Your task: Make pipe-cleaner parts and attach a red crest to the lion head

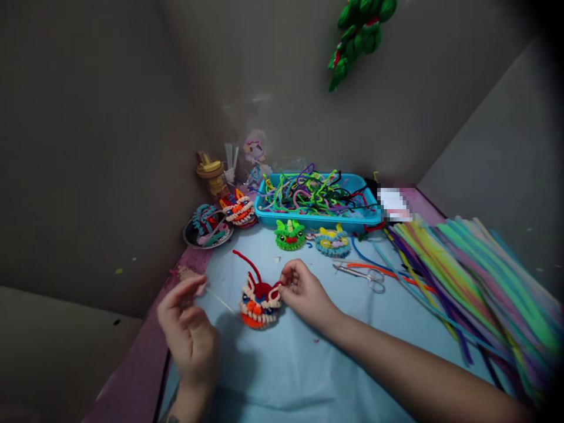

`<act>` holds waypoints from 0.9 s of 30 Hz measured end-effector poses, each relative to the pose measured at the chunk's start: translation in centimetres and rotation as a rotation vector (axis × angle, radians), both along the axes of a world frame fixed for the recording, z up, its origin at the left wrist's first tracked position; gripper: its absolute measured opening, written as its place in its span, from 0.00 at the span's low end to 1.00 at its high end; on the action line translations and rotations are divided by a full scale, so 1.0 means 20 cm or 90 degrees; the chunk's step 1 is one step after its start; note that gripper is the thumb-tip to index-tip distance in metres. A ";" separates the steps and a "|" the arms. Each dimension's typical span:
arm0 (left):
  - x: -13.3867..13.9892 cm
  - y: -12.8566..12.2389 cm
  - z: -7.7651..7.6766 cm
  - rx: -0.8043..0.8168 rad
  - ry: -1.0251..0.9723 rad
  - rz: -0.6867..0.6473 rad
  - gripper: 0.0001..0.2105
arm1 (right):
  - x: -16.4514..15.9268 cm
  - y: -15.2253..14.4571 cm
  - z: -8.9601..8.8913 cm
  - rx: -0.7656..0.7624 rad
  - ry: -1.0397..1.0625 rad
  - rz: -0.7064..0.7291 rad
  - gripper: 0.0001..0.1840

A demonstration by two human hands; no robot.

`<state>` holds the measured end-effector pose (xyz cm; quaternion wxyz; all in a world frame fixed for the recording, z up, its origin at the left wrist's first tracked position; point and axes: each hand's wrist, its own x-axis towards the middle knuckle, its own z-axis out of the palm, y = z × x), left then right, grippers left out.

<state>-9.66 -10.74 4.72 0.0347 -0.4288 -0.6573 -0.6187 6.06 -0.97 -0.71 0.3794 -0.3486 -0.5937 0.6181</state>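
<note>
Nearest us, the left hand (pixel 189 329), fingers curled; can't tell whether it grips the thin pale strand (pixel 222 301). Between both hands sits the fuzzy red, orange and cream animal head (pixel 259 306), right hand (pixel 305 294) pinching its edge! Beyond that head, a fuzzy green horned head (pixel 289 237), then a blue plastic tray (pixel 343 223).

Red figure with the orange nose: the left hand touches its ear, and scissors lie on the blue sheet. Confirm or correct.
Wrong hand: the head view shows the right hand touching an ear of the red figure; scissors do lie on the blue sheet.
</note>
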 end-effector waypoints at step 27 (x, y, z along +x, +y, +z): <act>0.22 -0.27 -0.40 -0.110 0.103 -0.231 0.14 | 0.06 0.03 0.06 -0.064 0.070 0.055 0.14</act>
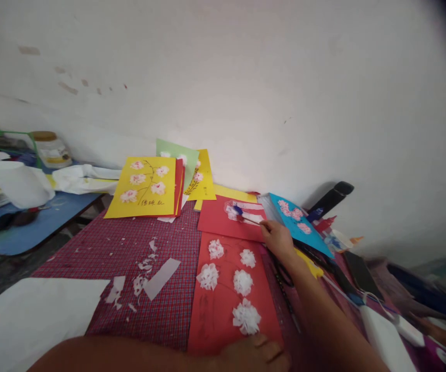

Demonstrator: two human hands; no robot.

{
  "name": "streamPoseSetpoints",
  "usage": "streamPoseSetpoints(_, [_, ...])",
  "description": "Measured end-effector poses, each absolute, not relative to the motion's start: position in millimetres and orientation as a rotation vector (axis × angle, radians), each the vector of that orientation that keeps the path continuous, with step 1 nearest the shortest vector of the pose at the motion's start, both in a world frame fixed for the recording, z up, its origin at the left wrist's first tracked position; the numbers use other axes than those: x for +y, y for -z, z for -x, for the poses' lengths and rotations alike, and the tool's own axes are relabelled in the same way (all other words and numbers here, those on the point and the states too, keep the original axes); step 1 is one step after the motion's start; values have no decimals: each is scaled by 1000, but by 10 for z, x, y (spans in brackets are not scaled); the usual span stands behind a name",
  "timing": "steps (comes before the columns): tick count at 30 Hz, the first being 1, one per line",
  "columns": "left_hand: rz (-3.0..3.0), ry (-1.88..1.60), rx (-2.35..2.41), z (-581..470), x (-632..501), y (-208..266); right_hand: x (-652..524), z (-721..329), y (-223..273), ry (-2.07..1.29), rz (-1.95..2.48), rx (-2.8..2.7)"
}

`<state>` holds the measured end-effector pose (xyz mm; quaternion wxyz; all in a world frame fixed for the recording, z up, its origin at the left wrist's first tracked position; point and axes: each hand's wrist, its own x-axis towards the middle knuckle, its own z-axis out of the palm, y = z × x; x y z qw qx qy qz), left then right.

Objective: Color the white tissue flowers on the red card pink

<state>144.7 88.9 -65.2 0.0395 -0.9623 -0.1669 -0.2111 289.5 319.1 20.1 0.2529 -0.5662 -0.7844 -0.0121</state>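
Observation:
My right hand (279,238) is closed on the thin handle of a paintbrush (250,220). The brush's dark blue end rests over a pink-stained, crumpled patch (230,211) on a red sheet (212,213), beside white paper strips. Below it lies a red card (223,323) bearing several white crumpled-paper flowers (243,282), one tinged pink, with faint stems and dark writing. My left hand (256,354) lies on the card's near edge, fingers resting on the paper; its fingertips are partly out of sight. Scissors (285,274) and a thin dark stick lie under my right forearm.
Yellow (141,186), green (176,150) and blue (296,219) flower cards stand or lie near the wall. Paper scraps (163,279) litter the checked tablecloth (102,248). Paint bottles (325,223) and a white device (385,341) sit right; a blue table (63,206) with a jar (52,150) sits left.

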Motion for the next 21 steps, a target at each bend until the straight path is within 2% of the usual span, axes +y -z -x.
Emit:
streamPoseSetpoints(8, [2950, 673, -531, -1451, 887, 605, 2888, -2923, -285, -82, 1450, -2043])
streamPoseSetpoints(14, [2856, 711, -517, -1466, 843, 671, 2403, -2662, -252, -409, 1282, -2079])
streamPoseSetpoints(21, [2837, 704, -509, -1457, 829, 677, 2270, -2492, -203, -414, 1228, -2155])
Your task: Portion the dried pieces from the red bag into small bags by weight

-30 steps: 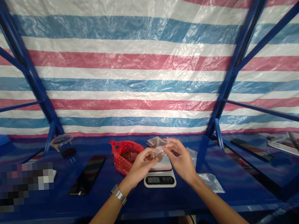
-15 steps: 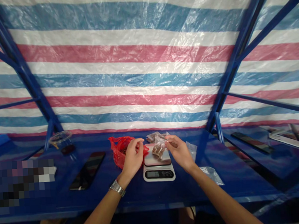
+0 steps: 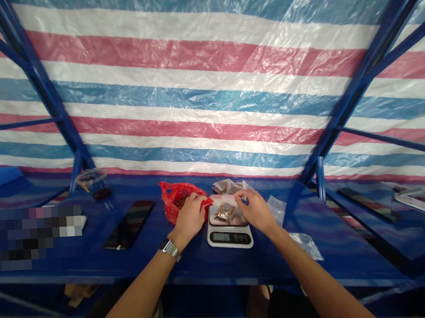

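Observation:
On the steel plate of a white kitchen scale (image 3: 230, 244) lies a small clear plastic bag (image 3: 226, 213) with brown bits inside. My right hand (image 3: 255, 209) pinches the bag's upper edge between thumb and forefinger. My left hand (image 3: 191, 216) is closed on the right rim of a red plastic bag (image 3: 170, 204), and a red flap shows at its fingertips. Brown pieces are visible within the red bag. Behind the scale, several filled clear bags (image 3: 228, 186) lie in a small heap.
Flat clear bags (image 3: 276, 210) lie right of the scale, with another clear bag (image 3: 306, 246) nearer the front edge. A black phone (image 3: 130, 225) and a lidded clear cup (image 3: 101, 190) stand left. Blue metal posts (image 3: 320, 152) and a striped tarp (image 3: 194, 93) rise behind.
The small clear bag has come down onto the scale, with my right hand at its top edge. My left hand has gone onto the red bag's rim. The view has tilted downward.

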### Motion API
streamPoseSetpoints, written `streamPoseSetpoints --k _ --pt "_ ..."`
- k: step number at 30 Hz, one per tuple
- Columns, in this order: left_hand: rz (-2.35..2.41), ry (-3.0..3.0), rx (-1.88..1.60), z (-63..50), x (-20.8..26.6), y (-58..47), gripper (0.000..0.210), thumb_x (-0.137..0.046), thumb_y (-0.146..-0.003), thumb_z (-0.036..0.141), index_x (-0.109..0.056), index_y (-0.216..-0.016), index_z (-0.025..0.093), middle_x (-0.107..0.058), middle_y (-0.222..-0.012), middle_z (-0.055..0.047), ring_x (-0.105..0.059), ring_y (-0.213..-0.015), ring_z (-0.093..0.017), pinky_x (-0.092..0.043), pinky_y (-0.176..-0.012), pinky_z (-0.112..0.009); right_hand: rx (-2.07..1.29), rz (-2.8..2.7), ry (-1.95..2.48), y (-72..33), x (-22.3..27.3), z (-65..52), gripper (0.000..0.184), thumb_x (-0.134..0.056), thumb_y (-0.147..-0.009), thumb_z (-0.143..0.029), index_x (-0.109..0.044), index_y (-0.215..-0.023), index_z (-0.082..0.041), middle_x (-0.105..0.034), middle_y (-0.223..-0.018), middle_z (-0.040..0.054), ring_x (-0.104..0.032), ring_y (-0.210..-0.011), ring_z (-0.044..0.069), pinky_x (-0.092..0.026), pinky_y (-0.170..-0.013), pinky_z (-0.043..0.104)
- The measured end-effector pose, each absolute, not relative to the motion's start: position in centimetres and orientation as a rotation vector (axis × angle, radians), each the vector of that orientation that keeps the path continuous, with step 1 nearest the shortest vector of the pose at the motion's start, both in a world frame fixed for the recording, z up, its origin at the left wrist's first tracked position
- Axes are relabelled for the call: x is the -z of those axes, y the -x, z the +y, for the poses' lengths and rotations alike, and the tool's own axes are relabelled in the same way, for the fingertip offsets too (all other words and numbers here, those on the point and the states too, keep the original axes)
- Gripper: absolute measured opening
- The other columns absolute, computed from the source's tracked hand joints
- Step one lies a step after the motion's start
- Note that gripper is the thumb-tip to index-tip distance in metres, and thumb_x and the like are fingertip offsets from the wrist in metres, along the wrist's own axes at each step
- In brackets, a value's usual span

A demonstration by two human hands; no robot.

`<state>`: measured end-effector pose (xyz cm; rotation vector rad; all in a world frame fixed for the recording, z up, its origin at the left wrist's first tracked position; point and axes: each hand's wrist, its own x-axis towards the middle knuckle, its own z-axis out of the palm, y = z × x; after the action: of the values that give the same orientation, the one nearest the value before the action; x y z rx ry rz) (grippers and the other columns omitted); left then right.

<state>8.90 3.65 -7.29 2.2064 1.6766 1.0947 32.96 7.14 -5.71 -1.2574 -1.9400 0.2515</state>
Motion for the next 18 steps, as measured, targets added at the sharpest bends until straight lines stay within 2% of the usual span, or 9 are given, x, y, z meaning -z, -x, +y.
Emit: streamPoseSetpoints --k 2,7,13,18 --pt "1.758 -2.196 -1.096 4.0 7.6 -8.7 0.032 -0.049 -0.093 0.011 -0.072 -0.113 0.022 -0.066 -0.119 -0.012 -0.061 -0.112 -0.027 -0.048 -0.106 -0.044 -0.197 -1.941 1.252 -33.3 5.6 7.0 0.024 -0.054 -0.094 -0.032 -0.076 -0.098 -0.024 -0.074 -0.101 0.0082 -0.065 -0.101 0.028 -0.049 -0.095 0.043" --pt "1.896 -2.163 -1.127 4.1 7.4 -8.8 0.028 -0.049 -0.095 0.017 -0.071 -0.113 0.018 -0.064 -0.117 -0.016 -0.060 -0.109 -0.030 -0.049 -0.103 -0.049 -0.163 -1.913 1.260 -34.9 5.7 6.4 0.026 -0.051 -0.097 -0.035 -0.075 -0.098 -0.023 -0.073 -0.102 0.0091 -0.064 -0.101 0.028 -0.048 -0.096 0.044" --pt "1.792 -2.042 -1.486 3.7 5.6 -9.4 0.024 -0.048 -0.095 0.015 -0.071 -0.097 0.022 -0.066 -0.106 -0.010 -0.061 -0.104 -0.026 -0.051 -0.103 -0.046 -0.159 -1.863 1.315 -36.6 6.3 6.6 0.028 -0.052 -0.096 -0.037 -0.076 -0.097 -0.023 -0.073 -0.098 0.0090 -0.065 -0.094 0.027 -0.050 -0.089 0.042" --pt "1.696 -1.919 -1.608 3.4 4.5 -9.5 0.026 -0.046 -0.090 0.009 -0.069 -0.087 0.022 -0.068 -0.101 -0.006 -0.065 -0.100 -0.022 -0.053 -0.097 -0.041 -0.152 -1.842 1.343 -36.0 6.6 7.6 0.027 -0.053 -0.096 -0.035 -0.077 -0.097 -0.023 -0.072 -0.093 0.0081 -0.066 -0.090 0.025 -0.050 -0.088 0.039"
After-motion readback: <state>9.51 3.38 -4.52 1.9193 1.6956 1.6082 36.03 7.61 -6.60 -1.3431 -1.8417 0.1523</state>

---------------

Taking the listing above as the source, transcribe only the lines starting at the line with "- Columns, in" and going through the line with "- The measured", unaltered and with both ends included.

Response:
- Columns, in this order: left_hand: rz (-2.35..2.41), ry (-3.0..3.0), rx (-1.88..1.60), z (-63..50), x (-20.8..26.6), y (-58..47), gripper (0.000..0.210), thumb_x (-0.137..0.046), thumb_y (-0.146..-0.003), thumb_z (-0.036..0.141), index_x (-0.109..0.056), index_y (-0.216..-0.016), index_z (-0.025..0.093), middle_x (-0.107..0.058), middle_y (-0.222..-0.012), middle_z (-0.055..0.047), ring_x (-0.105..0.059), ring_y (-0.213..-0.015), ring_z (-0.093..0.017), pinky_x (-0.092..0.043), pinky_y (-0.176..-0.012), pinky_z (-0.112..0.009); right_hand: rx (-2.07..1.29), rz (-2.8..2.7), ry (-1.95..2.48), y (-72..33), x (-22.3..27.3), z (-65..52), gripper (0.000..0.184), thumb_x (-0.134..0.056), thumb_y (-0.147..-0.009), thumb_z (-0.143..0.029), index_x (-0.109..0.044), index_y (-0.215..-0.023), index_z (-0.082..0.041), middle_x (-0.105..0.034), middle_y (-0.223..-0.018), middle_z (-0.040..0.054), ring_x (-0.104..0.032), ring_y (-0.210..-0.011), ring_z (-0.044..0.069), pinky_x (-0.092..0.026), pinky_y (-0.170..-0.013), pinky_z (-0.043..0.104)
- The measured end-effector pose, each absolute, not relative to the motion's start: position in centimetres and orientation as a rotation vector (axis × angle, radians), each the vector of that orientation that keeps the path continuous, with step 1 nearest the shortest vector of the pose at the motion's start, both in a world frame fixed for the recording, z up, its origin at the left wrist's first tracked position

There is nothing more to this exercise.